══ EXTRACTED INFORMATION

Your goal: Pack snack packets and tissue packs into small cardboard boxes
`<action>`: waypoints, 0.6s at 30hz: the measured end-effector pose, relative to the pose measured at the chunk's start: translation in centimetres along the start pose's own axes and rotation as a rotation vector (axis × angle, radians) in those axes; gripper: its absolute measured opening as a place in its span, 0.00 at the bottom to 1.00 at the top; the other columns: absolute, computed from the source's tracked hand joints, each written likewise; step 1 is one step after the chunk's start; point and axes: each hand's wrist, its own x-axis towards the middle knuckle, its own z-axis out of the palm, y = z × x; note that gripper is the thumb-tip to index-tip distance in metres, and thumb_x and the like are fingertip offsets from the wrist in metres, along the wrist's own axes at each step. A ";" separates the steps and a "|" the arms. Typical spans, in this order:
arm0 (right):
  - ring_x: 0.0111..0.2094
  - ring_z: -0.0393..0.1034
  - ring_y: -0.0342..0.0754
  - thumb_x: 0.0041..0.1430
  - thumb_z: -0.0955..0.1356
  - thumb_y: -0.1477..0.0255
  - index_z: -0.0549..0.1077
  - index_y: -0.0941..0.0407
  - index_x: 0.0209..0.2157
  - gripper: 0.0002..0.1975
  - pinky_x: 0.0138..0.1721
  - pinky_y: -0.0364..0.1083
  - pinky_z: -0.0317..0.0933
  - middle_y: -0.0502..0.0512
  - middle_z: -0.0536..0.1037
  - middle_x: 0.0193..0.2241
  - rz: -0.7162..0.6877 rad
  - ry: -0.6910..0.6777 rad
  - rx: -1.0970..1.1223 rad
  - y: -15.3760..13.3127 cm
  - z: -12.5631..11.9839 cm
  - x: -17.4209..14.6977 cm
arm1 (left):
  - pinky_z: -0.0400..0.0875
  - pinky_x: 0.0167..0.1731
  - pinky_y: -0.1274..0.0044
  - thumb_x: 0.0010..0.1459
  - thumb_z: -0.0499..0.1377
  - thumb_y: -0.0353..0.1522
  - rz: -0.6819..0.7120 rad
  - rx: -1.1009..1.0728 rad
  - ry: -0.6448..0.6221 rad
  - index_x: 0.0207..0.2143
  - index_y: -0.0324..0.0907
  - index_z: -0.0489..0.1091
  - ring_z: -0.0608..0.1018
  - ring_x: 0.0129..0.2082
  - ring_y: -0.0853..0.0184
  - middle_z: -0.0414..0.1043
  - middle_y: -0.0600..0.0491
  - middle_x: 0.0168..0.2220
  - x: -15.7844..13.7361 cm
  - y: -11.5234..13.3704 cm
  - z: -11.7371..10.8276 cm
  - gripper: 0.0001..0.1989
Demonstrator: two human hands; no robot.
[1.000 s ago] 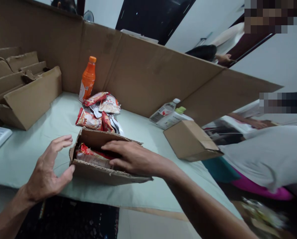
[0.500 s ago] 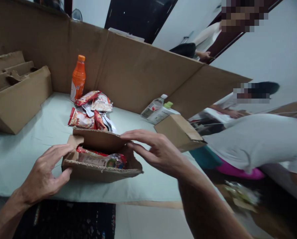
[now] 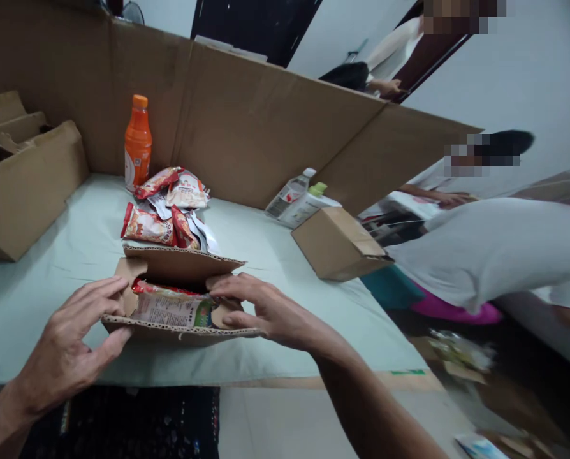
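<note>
In front of me on the table sits a small cardboard box (image 3: 170, 342) with its top flaps raised. Inside lies a printed food packet (image 3: 168, 308) with red edging and a green patch. My left hand (image 3: 77, 335) grips the box's left end, fingertips on the side flap and thumb at the front edge. At the other end, my right hand (image 3: 270, 310) has its fingers and thumb on the right side flap, which is folded inward over the packet's end. Just behind the raised back flap, several red and white snack packets (image 3: 148, 224) lie in a pile.
An orange drink bottle (image 3: 138, 143) stands behind the packets. A larger open carton (image 3: 31, 191) is at the left. To the right are a clear bottle (image 3: 289, 193), a white bottle with a green cap (image 3: 306, 207) and a closed box (image 3: 337, 245). Other people are beyond the cardboard partition (image 3: 247, 121).
My right hand has moved from the back flap's corner down onto the right side flap, which is now bent inward. My left hand stays at the left end. The view has shifted slightly.
</note>
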 end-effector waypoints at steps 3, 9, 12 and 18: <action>0.52 0.76 0.52 0.65 0.71 0.70 0.77 0.51 0.54 0.16 0.53 0.55 0.72 0.59 0.81 0.54 -0.017 -0.017 -0.007 0.4 0.5 -0.1 | 0.77 0.55 0.64 0.66 0.59 0.32 -0.036 -0.026 0.024 0.38 0.45 0.73 0.80 0.54 0.58 0.80 0.49 0.54 0.5 0.1 0.1 0.03; 0.50 0.78 0.51 0.71 0.65 0.69 0.78 0.51 0.50 0.13 0.48 0.52 0.74 0.57 0.83 0.50 0.015 0.444 -0.010 -0.7 -1.3 -0.3 | 0.77 0.50 0.68 0.68 0.60 0.37 -0.137 0.049 0.072 0.49 0.46 0.71 0.82 0.47 0.60 0.79 0.51 0.48 0.7 -0.2 1.3 0.10; 0.59 0.72 0.55 0.70 0.67 0.63 0.74 0.51 0.58 0.18 0.53 0.57 0.71 0.60 0.78 0.58 -0.020 0.565 -0.097 -1.1 -1.3 0.5 | 0.77 0.50 0.66 0.69 0.58 0.35 -0.123 0.143 0.105 0.55 0.44 0.67 0.80 0.49 0.58 0.76 0.48 0.48 0.6 -0.1 1.8 0.14; 0.59 0.71 0.59 0.72 0.63 0.58 0.72 0.55 0.59 0.22 0.57 0.62 0.66 0.64 0.77 0.59 -0.169 0.174 -0.196 -0.7 2.4 -0.1 | 0.72 0.59 0.56 0.67 0.58 0.29 -0.030 0.197 0.096 0.62 0.45 0.64 0.69 0.65 0.48 0.60 0.40 0.67 0.8 -0.3 2.2 0.22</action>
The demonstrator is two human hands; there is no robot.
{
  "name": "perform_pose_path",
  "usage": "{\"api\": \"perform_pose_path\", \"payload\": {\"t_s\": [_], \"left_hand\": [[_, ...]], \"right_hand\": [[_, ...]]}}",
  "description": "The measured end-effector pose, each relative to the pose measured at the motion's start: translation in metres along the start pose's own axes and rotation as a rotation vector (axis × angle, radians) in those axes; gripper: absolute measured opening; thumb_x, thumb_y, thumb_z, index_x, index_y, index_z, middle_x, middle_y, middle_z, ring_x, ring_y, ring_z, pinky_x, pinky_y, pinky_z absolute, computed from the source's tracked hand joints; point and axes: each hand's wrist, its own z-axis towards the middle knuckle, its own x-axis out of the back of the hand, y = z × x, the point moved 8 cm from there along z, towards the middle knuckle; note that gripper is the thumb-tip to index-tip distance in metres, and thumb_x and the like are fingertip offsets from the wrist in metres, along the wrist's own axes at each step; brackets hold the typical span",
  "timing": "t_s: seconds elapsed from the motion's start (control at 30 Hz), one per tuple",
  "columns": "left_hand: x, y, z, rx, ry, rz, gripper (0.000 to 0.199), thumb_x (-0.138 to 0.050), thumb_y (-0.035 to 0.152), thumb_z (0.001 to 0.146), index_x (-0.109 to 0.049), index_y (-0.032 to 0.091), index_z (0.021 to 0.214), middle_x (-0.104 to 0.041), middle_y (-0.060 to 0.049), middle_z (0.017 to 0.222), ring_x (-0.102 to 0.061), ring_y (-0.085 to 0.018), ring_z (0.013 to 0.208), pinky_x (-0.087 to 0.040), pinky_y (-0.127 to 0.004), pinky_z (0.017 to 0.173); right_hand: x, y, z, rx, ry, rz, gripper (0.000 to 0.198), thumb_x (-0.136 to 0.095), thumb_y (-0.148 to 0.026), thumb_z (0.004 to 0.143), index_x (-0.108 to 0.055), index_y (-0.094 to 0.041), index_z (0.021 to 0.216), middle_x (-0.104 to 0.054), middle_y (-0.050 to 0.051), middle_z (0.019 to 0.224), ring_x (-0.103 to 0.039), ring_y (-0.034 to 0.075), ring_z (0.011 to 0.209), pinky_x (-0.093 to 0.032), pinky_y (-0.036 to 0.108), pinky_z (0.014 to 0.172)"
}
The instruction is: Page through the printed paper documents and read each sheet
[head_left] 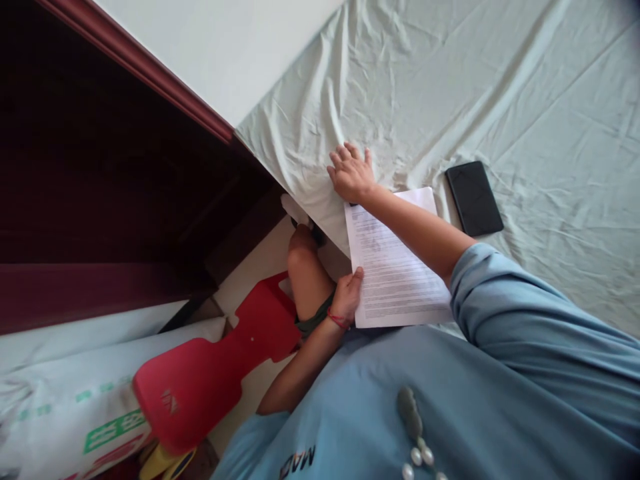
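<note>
The white rectangular sheaf of printed paper (pixel 395 280) lay in front of the person, its upper part on the wrinkled pale grey-green cloth (pixel 410 93) and its lower edge near the light blue short-sleeved shirt (pixel 370 400). Its lower left portion extended past the cloth's edge.

Left hand (pixel 349 293): the grip was closed on the left margin of the sheaf, with the thumb on the printed face; the other fingers were largely hidden. A thin red cord bracelet (pixel 340 319) encircled the wrist.

Right hand (pixel 351 175): the grip was open — palm down, fingers spread — at the upper left corner of the sheaf. A small dark item (pixel 354 204) showed at the heel of this hand; it was mostly covered, and whether the hand had hold of it could not be determined. The right forearm crossed above the printed face.

A flat black rectangular object (pixel 474 199) rested on the cloth to the right of the sheaf, apart from it. A red plastic chair (pixel 215 363) stood at lower left, beside a white sack with green and red print (pixel 65 400).
</note>
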Motion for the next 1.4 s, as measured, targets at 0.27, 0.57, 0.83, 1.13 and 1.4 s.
{"api": "perform_pose_path", "payload": {"t_s": [0.27,0.57,0.83,1.13,1.4], "left_hand": [[0.001,0.0,0.002,-0.057,0.008,0.052,0.091,-0.081,0.097,0.056,-0.08,0.009,0.081,-0.08,-0.015,0.079,-0.078,-0.03,0.083,-0.061,-0.04,0.075],[0.021,-0.004,-0.001,-0.163,0.027,0.152,0.093,-0.075,0.098,0.064,-0.081,0.008,0.085,-0.079,-0.012,0.079,-0.072,-0.023,0.076,-0.058,-0.036,0.075],[0.032,-0.013,-0.02,-0.182,0.067,0.175,0.086,-0.071,0.096,0.072,-0.08,0.011,0.083,-0.08,-0.012,0.08,-0.074,-0.025,0.078,-0.059,-0.036,0.075],[0.018,-0.005,-0.027,-0.113,0.058,0.049,0.078,-0.084,0.088,0.066,-0.079,0.012,0.082,-0.079,-0.01,0.077,-0.079,-0.029,0.089,-0.062,-0.04,0.086],[0.02,-0.01,-0.022,-0.055,0.023,-0.095,0.066,-0.092,0.072,0.071,-0.083,0.012,0.096,-0.085,-0.013,0.092,-0.081,-0.033,0.103,-0.062,-0.045,0.097]], "right_hand": [[0.011,-0.003,0.007,-0.031,0.084,0.085,0.052,-0.032,-0.048,0.117,-0.066,-0.018,0.143,-0.057,0.018,0.164,-0.042,0.039,0.158,-0.024,0.074,0.13],[0.117,0.054,-0.079,-0.082,0.451,0.215,0.05,-0.026,-0.04,0.118,-0.06,-0.017,0.146,-0.064,0.018,0.15,-0.064,0.028,0.136,-0.054,0.045,0.111],[0.091,0.136,-0.261,-0.405,0.043,0.304,0.04,-0.046,-0.052,0.108,-0.065,-0.028,0.083,-0.077,0.006,0.077,-0.074,0.025,0.071,-0.054,0.037,0.068],[0.07,0.105,-0.277,-0.407,0.064,-0.042,0.052,-0.041,-0.044,0.109,-0.068,-0.019,0.146,-0.074,0.021,0.132,-0.074,0.04,0.116,-0.059,0.051,0.089],[0.052,0.108,-0.264,-0.407,0.139,-0.037,0.045,-0.045,-0.038,0.107,-0.074,-0.028,0.139,-0.07,0.018,0.137,-0.072,0.038,0.115,-0.06,0.051,0.08]]}}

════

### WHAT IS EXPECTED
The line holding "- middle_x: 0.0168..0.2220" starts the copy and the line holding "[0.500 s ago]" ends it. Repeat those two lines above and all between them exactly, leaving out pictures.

### REPLY TO THE TASK
  - middle_x: 0.0168..0.2220
  - x: -15.7844..13.7361 cm
  - y: -11.5234..13.3704 cm
  - z: -11.7371..10.8276 cm
  - gripper: 0.0001..0.1989
Demonstrator: two human hands; no robot.
[1.000 s ago] 
[0.500 s ago] 

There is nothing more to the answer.